What the SIR involves in Tamil Nadu
In Tamil Nadu, where there is a steady flow of people moving from rural areas to cities, Booth Level Officers (BLOs) have been going door to door to verify names, ages, addresses and ID documents listed on the rolls. Citizens can also check and update their details online.
According to the schedule, house-to-house verification runs till December 4. Draft rolls will be published on December 9, after which claims and objections can be filed from December 9 to January 8, 2026. Electoral Registration Officers (EROs) will hold hearings and verify applications between December 9 and January 31, and the final rolls are to be published on February 7, 2026.
Officials underline that entries are not being deleted arbitrarily. Only records that cannot be confirmed despite repeated attempts are being flagged for further scrutiny, and there are multiple layers of review and appeal built into the process, they say.
Opposition flags fear of deletions
Despite these assurances, the ruling DMK in Tamil Nadu and its ally Congress have questioned the SIR, warning that it could lead to wrongful deletions, especially among marginalised groups who may lack documents or awareness of the process.
They argue that large-scale field verification, handled by overburdened BLOs, could end up excluding genuine voters who are away for work, have shifted temporarily, or are not reachable during official visits. They also point to the political context, saying the revision is being pushed just months before key polls.
The BJP and its allies at the Centre have rejected these accusations as unfounded, insisting the exercise is purely administrative and uniform across all states.

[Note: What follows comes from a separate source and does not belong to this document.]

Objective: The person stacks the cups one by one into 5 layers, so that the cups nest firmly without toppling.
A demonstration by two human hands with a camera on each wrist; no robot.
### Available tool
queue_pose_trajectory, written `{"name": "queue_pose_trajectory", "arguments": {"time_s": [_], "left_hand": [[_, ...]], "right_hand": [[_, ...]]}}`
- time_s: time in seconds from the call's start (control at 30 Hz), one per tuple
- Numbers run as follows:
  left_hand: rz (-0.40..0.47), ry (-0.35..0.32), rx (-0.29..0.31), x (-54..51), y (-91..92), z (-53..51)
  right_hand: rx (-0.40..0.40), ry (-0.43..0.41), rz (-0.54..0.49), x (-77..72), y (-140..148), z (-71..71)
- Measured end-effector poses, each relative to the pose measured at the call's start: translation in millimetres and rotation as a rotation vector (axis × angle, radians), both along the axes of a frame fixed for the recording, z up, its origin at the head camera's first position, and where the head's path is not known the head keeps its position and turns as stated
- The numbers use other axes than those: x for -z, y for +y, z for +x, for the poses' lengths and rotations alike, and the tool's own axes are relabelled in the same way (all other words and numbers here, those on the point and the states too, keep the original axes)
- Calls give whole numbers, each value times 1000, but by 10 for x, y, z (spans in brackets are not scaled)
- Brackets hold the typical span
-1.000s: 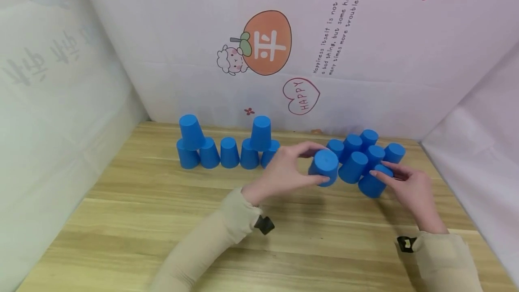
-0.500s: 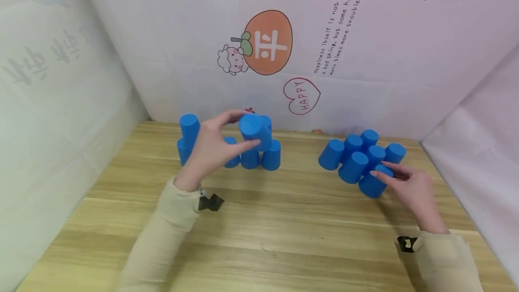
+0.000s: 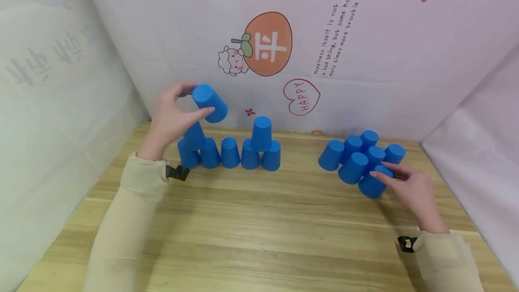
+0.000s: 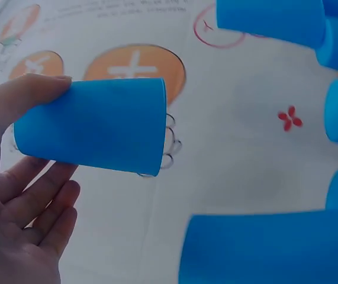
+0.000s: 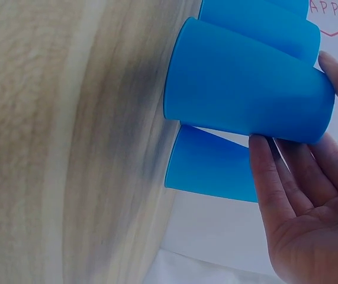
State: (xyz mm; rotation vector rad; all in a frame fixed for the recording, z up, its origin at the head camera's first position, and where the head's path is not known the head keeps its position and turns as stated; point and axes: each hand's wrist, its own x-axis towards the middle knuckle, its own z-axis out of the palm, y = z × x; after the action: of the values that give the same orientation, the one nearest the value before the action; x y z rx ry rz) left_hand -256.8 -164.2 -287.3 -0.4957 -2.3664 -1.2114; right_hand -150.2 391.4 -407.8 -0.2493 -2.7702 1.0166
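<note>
Fingers (image 4: 38,192) of the left hand (image 3: 168,116) hold in wide pinch one tilted cup (image 3: 211,103), in the air near the stacked cup (image 3: 196,137); the right hand (image 3: 413,189) grips the front cup (image 3: 372,186) on the table (image 3: 259,220). Better, I think, to level it before lowering softly.
</note>
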Motion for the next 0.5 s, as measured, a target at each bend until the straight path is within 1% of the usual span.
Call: {"name": "queue_pose_trajectory", "arguments": {"time_s": [0.13,0.27,0.37,0.5], "left_hand": [[-56,-73,-16,64,-43,-132],[-155,-134,-10,178,-54,-236],[-229,-158,3,247,-59,-277],[-291,-193,9,299,-59,-287]], "right_hand": [[-6,2,8,-4,-2,0],[-3,0,5,-4,-8,-3],[2,2,0,0,-6,-3],[2,5,-3,-2,-3,8]]}}
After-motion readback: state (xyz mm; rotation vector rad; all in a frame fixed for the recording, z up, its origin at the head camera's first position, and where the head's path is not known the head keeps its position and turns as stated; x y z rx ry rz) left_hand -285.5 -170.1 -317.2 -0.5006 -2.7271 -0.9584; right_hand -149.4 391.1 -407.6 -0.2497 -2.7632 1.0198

Officials stress transparency, uniform rules
Election officials maintain that the SIR follows the same rules everywhere and is grounded in existing law. They point to:
- Standard operating procedures for BLOs across states
- A formal window for citizens to file claims and objections after draft rolls are published
- Hearings before EROs where deletions can be challenged
- Grievance channels for voters who believe they have been wrongly removed
According to them, the SIR is designed to improve, not undermine, the accuracy of the rolls and to build public trust in elections.
Bihar’s experience used as counter-example
Supporters of the SIR point to Bihar, where a similar intensive revision was conducted recently, as evidence that fears of mass disenfranchisement are exaggerated.
Instead of turnout falling, Bihar saw overall polling touch 66.91 per cent. Women’s turnout was even higher at 71.6 per cent, compared to 62.8 per cent for men. Analysts quoted in that context said a well-maintained voter list reduces confusion at polling stations and encourages more people to vote.
After the INDIA bloc’s defeat in Bihar, where the BJP-JDU alliance won 202 seats, opposition parties stepped up their criticism of SIR, with some leaders informally blaming the revision for their performance. However, officials and analysts note that there is no evidence linking the clean-up of rolls to the electoral outcome.
What it means for voters
While the political debate around SIR is set to intensify as key deadlines approach, officials say the immediate responsibility for voters in Tamil Nadu is straightforward: check their names, verify their details and respond to BLOs during house visits.
They argue that a reliable, error-free voter list reduces the scope for fraud, strengthens the integrity of elections and protects every citizen’s right to vote, which, they say, is the core purpose of the Special Intensive Revision, regardless of the political noise around it.